Work instructions: Where the string "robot" occurs in a line of the data below, that line should be copied.

++++++

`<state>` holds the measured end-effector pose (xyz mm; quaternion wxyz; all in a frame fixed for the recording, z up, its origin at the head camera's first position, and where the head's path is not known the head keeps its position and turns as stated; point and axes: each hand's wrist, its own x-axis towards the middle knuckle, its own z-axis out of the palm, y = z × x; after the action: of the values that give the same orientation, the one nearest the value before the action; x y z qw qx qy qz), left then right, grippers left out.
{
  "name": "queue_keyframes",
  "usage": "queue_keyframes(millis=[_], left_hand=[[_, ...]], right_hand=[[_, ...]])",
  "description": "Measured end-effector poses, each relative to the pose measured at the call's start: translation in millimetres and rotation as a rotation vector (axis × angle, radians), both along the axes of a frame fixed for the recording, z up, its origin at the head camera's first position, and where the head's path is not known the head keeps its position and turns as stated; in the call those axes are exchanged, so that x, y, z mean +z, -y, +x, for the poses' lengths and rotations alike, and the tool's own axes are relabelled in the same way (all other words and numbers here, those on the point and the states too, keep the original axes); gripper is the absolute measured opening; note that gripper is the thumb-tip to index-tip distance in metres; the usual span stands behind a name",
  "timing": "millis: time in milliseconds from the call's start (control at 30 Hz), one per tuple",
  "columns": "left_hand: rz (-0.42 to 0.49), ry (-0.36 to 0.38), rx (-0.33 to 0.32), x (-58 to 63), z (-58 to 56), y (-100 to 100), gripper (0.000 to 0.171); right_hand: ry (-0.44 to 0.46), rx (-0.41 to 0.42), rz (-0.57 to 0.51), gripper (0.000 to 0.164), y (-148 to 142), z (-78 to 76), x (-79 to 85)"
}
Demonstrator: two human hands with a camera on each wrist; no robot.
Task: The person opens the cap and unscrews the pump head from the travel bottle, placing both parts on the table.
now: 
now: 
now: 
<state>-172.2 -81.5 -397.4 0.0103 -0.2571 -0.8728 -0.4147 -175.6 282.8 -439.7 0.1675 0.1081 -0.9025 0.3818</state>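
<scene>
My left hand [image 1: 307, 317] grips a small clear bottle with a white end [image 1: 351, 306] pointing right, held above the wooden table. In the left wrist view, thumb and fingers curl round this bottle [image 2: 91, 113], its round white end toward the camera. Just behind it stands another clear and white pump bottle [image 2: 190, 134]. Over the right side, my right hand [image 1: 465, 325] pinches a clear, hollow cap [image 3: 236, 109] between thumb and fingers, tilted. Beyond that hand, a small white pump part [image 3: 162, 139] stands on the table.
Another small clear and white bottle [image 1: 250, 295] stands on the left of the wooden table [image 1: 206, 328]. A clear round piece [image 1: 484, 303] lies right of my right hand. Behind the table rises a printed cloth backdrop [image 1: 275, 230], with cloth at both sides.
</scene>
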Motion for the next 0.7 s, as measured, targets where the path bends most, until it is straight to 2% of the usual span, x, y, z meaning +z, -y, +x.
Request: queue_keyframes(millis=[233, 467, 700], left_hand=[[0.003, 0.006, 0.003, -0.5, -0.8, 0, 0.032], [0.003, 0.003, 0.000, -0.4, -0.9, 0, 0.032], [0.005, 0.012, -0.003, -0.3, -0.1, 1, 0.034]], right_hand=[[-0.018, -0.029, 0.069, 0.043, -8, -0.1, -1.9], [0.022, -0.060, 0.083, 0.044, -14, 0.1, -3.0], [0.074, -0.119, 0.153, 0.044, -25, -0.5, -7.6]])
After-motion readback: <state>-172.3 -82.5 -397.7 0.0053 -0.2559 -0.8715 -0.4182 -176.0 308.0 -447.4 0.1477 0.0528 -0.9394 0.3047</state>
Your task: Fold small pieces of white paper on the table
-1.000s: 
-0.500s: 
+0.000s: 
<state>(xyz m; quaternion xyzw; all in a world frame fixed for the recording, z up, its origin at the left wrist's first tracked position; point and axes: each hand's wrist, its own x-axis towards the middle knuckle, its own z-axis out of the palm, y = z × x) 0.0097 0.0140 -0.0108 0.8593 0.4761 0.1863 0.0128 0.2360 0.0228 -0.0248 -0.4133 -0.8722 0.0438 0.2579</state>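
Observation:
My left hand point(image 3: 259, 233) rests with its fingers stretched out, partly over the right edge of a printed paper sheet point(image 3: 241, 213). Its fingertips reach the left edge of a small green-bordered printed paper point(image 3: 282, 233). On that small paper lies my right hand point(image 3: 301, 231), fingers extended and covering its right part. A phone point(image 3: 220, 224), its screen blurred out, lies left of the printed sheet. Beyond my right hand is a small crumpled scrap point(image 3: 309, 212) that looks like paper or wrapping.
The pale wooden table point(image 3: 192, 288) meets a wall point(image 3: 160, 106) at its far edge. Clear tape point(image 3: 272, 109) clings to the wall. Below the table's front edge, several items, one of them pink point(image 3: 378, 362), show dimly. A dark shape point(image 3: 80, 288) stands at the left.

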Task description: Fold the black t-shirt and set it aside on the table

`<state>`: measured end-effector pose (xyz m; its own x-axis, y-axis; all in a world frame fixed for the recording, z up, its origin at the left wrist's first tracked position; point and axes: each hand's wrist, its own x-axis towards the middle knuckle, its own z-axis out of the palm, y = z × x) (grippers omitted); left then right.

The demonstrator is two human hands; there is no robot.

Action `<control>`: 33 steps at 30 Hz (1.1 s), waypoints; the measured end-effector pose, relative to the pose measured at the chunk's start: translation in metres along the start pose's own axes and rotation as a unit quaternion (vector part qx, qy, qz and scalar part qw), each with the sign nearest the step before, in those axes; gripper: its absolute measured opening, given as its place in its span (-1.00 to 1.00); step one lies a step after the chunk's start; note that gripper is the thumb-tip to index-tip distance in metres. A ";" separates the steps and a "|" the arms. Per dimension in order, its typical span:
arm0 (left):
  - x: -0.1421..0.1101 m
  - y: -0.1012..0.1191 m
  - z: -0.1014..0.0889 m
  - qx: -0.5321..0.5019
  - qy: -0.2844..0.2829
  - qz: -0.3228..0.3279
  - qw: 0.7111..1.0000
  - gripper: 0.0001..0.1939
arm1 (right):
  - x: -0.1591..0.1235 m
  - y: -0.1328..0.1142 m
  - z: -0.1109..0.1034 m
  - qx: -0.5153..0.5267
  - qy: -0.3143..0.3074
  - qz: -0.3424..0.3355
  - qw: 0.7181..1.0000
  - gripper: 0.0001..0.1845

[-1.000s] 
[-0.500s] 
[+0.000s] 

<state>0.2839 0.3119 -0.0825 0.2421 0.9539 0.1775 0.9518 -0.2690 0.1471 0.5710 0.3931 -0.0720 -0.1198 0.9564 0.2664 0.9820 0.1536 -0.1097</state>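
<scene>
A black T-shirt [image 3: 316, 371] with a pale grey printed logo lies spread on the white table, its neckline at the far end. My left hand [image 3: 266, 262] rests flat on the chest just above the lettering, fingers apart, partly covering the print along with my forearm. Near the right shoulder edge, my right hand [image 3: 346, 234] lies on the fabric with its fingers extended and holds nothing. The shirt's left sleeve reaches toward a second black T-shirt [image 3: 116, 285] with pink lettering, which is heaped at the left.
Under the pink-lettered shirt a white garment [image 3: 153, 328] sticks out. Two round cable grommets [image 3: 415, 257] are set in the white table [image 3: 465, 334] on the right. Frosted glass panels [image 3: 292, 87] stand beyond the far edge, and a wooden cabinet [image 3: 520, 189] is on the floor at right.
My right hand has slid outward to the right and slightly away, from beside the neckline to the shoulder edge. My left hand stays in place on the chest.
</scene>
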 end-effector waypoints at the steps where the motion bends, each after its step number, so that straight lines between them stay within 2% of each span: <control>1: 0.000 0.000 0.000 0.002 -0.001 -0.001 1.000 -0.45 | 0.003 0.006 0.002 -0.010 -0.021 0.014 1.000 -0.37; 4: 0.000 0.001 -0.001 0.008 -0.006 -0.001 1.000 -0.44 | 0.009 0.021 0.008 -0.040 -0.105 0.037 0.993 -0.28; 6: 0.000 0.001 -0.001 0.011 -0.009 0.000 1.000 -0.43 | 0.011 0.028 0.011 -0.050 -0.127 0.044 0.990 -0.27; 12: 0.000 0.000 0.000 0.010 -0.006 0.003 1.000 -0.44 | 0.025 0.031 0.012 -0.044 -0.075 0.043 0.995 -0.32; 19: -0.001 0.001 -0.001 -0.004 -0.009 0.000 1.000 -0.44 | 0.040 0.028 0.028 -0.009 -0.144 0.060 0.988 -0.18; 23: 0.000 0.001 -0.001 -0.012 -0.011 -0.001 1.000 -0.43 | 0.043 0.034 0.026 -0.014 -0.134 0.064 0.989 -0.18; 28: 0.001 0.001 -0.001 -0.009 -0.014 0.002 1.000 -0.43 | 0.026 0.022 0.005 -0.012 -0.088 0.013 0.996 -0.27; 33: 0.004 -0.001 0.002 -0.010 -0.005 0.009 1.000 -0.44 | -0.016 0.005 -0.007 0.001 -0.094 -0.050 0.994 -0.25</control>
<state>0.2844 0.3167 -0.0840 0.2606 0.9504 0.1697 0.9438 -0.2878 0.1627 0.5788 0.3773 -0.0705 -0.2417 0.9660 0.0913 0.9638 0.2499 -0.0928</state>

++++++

Reply:
Demonstrator: two human hands with a camera on each wrist; no robot.
The demonstrator is two human hands; there is no robot.

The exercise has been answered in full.